SLab:Todo
From CCGB
in progress
- md1k-2 disk problems - currently waiting for problems to show up again to get fresh RAID controller log entries, and to verify that switching to the spare EMM (array controller) didn't fix the problem
- nagios monitoring (http://kaylee.bx.psu.edu/nagios [login as guest/guest])
- who gets notified? everyone all at once, or use elapsed-time-based escalations?
- what do we want to monitor?
- (DONE) samba share status on s2 so illumina-ga can copy data!
- up/down state for all nodes and servers
- (DONE) nfs server on s2/s3 and PARTIAL all the related tcp/udp ports necessary for proper nfs operation
- disk usage via snmp for s2+s3
- (DONE) fault management via FMD over SNMP like we do for afs-fs{4..7}, thumper, saturn....
- SGE queue status
- sequencer up/down state, and maybe disk usage (can we do that for illumina-ga remotely somehow?)
- Migrate linne to bx network. See Slab:Linne_BX_migration
- install AFS client on all nodes
- (PARTIAL) finish sync'ing uid's/gid's to match what is in BX LDAP
- create BX accounts for those that don't already have them (cleanup/disable linne accounts that are no longer necessary for security reasons?)
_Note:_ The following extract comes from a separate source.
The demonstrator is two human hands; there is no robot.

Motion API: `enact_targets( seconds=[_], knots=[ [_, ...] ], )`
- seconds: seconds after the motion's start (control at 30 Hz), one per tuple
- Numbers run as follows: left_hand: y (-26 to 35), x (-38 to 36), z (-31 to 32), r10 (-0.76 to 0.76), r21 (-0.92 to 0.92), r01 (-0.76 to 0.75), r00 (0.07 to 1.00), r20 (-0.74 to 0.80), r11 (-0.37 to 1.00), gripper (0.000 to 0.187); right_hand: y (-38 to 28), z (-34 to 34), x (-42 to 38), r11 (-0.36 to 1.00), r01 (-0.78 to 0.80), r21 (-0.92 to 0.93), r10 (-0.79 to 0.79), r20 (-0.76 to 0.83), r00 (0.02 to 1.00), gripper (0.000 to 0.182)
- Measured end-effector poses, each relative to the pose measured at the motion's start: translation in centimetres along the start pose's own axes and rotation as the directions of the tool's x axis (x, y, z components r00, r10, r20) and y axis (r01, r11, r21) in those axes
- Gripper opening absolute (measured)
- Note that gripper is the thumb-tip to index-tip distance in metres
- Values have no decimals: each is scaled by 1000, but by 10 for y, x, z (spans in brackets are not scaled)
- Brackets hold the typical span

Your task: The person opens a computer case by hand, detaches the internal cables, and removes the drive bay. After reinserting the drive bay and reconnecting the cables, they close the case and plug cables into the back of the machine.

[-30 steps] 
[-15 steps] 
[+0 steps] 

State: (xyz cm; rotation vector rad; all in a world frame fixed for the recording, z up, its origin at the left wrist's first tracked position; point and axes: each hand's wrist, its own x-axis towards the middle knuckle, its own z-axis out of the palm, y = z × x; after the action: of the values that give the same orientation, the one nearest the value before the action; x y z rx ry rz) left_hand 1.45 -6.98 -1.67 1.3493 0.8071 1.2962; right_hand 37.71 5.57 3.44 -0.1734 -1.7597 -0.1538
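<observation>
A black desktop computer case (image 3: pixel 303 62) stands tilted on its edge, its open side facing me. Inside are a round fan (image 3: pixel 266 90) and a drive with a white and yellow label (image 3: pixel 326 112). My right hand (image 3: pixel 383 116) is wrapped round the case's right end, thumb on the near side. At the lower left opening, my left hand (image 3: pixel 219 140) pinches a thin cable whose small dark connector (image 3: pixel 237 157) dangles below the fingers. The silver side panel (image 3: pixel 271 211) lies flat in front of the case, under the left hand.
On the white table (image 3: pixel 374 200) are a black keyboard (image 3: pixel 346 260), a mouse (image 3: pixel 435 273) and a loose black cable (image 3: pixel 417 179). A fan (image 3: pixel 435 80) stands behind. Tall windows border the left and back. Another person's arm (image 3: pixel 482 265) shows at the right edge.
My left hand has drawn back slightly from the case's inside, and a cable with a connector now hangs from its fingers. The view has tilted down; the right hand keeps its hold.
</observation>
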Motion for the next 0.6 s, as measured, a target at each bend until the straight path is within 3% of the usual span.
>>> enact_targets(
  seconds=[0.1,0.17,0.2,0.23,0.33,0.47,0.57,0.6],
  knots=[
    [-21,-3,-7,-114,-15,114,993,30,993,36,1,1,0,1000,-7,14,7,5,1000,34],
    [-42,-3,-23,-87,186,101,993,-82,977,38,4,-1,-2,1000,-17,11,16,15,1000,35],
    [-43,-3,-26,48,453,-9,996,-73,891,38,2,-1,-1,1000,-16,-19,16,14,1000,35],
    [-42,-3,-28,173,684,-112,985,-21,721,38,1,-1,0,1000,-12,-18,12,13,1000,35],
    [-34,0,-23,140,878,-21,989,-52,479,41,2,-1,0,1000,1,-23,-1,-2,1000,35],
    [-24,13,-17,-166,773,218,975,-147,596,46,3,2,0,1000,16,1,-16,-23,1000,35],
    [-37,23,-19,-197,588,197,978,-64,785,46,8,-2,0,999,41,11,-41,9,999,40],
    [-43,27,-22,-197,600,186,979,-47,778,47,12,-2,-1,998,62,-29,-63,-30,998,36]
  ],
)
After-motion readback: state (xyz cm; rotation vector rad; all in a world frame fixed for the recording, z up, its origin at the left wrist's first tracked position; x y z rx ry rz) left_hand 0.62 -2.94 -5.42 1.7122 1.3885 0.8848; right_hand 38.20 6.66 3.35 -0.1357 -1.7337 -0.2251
- point all nodes to ldap.bx.psu.edu for authZ, and switch to the BX.PSU.EDU krb5 realm for authN
- disable the services running on linne that are no longer necessary
queued
- attach the UPSes to s2 and s3 to enable graceful shutdown in the event of a power outage?
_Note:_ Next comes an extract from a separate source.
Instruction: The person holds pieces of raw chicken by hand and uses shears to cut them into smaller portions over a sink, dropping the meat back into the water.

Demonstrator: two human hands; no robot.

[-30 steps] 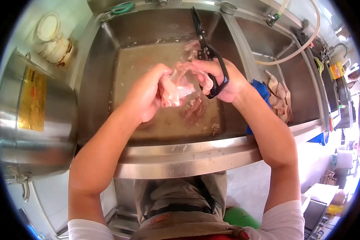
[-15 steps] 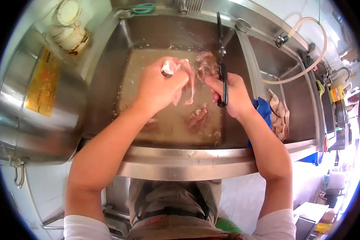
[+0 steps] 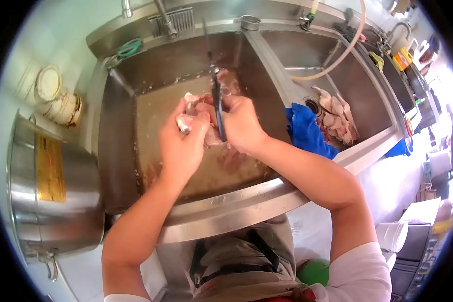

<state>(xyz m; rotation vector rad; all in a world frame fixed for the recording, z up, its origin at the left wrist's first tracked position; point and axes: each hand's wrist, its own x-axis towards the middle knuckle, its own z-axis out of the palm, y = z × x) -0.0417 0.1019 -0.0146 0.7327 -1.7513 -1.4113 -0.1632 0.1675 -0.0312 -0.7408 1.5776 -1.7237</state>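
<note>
My left hand is wrapped round a piece of raw meat above the left sink basin. Black scissors are in my right hand, their blades pointing to the back of the sink. The two hands are close together, and the scissors cross in front of part of the meat. Cloudy water lies in the basin, with more raw meat in it below my hands.
The right basin holds pale raw pieces. A blue cloth drapes over its near edge. A large metal pot stands left. Green-handled scissors lie on the back left rim, and a hose hangs at right.
The view has turned and shifted. My right hand, with the scissors, has come in beside my left hand. The meat in my left hand is now held up against the scissors.
</note>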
- automatic snapshots for the ZFS datasets on s2 and s3 (see http://blogs.sun.com/timf/resource/README.zfs-auto-snapshot.txt)
- more scripts:
- migrate sequencing runs from temp to staging (currently /afs/bx.psu.edu/depot/data/schuster_lab/sequencing/support/software/archive/move_*_temp_to_staging)
- perhaps notify by email automatically when there are finished runs ready to be moved?
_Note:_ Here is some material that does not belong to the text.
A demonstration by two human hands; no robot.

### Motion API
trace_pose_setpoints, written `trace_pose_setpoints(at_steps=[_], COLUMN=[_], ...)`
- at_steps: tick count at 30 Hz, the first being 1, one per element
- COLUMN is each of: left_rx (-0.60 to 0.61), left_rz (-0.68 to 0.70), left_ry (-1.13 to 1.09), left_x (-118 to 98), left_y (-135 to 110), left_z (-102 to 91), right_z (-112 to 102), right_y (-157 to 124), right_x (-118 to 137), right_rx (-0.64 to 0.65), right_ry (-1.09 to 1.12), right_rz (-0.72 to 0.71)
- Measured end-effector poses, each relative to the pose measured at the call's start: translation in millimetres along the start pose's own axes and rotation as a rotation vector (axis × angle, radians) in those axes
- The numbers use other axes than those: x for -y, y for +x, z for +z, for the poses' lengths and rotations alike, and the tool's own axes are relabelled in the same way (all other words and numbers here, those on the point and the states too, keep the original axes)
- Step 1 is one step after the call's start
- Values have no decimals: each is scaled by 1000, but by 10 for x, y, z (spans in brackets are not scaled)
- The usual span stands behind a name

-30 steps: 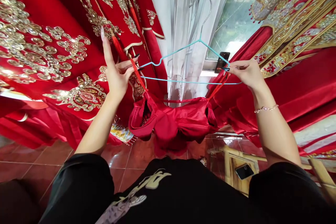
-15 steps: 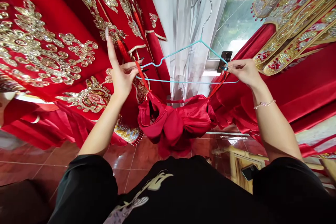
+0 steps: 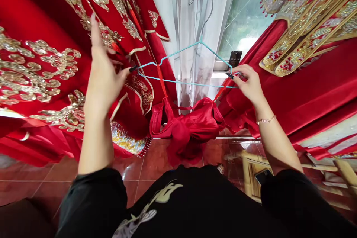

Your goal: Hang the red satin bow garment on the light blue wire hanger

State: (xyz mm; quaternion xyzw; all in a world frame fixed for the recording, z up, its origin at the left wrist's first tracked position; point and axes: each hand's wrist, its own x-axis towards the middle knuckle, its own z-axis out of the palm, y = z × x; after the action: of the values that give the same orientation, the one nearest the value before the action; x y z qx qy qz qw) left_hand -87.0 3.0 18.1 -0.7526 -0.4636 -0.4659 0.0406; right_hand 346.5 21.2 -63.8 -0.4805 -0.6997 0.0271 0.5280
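Observation:
A light-blue wire hanger (image 3: 181, 49) with a bare metal hook is held up in the middle of the head view. From it a red satin garment (image 3: 192, 119) hangs by thin red straps. The left strap (image 3: 161, 78) sits at the notch of the hanger's left arm. My left hand (image 3: 102, 78) is just left of that end, fingers apart, its dark-nailed thumb near the wire. My right hand (image 3: 249, 83) pinches the hanger's right end; the right strap (image 3: 220, 92) runs down close beneath these fingers.
Red garments with gold sequin embroidery (image 3: 61, 63) hang on the left, and another with beaded gold bands (image 3: 292, 44) on the right. White curtains (image 3: 192, 59), a window (image 3: 248, 11) and an upright phone (image 3: 235, 57) are behind. A wooden chair (image 3: 247, 173) stands lower right.
My left hand has come off the left strap and moved left. That strap now lies farther in along the hanger. The hanger has shifted slightly left in view, with my right hand still at its end.

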Motion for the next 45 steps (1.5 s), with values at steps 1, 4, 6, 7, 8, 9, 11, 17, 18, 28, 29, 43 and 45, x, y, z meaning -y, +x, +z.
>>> trace_pose_setpoints(at_steps=[1, 4, 6, 7, 8, 9, 11, 17, 18, 28, 29, 43, 45], left_rx=[19, 300, 616, 699, 757, 784, 824, 909, 904, 742, 726, -253, -236], left_rz=[-16, -3, -114, -206, -290, -364, -448, -374, -338, 55, 58, -488, -602], left_ry=[12, -112, -239, -284, -323, -351, -391, -389, -371, -75, -43, 67, -174], left_x=[-79, -274, -295, -269, -226, -174, -77, -6, -2, 224, 260, 181, 213], left_y=[-190, -843, -1218, -1358, -1461, -1527, -1567, -1387, -1364, -1464, -1483, -1478, -1422], left_z=[-11, 169, 370, 456, 518, 553, 544, 289, 265, 242, 234, 550, 593], right_z=[19, 124, 242, 311, 384, 456, 574, 509, 448, 170, 182, 195, 170], right_y=[-102, -510, -824, -977, -1121, -1252, -1460, -1671, -1670, -1774, -1796, -1578, -1442], right_x=[-64, -333, -534, -625, -703, -765, -841, -889, -897, -733, -706, -259, -193], right_rx=[-102, -512, -565, -489, -367, -192, 81, 224, 211, 30, 0, -404, -380], right_ry=[-9, 39, 118, 141, 157, 158, 135, 180, 192, 817, 935, 934, 753], right_rz=[-11, 69, 210, 254, 302, 378, 513, 726, 752, 1100, 1130, 703, 569])
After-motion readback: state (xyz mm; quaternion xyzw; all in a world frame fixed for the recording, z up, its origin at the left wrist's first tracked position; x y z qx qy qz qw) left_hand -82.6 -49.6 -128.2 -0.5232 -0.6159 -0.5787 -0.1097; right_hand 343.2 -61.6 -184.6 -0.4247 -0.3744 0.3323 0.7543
- notify by email when this is done so any interested parties will see that it has been done, and provide paths to new runs
- this should call a script to update symlinks and release the data.schuster_lab volume
- script to better handle submitting illumina jobs to cluster, with email notifications
- script to allow rsync'ing individual lanes from a run, given source directory, dest directory, and lane(s)
- migrate sequencing runs from temp to staging (currently /afs/bx.psu.edu/depot/data/schuster_lab/sequencing/support/software/archive/move_*_temp_to_staging)
- Migrate Schuster Lab machines to bx network.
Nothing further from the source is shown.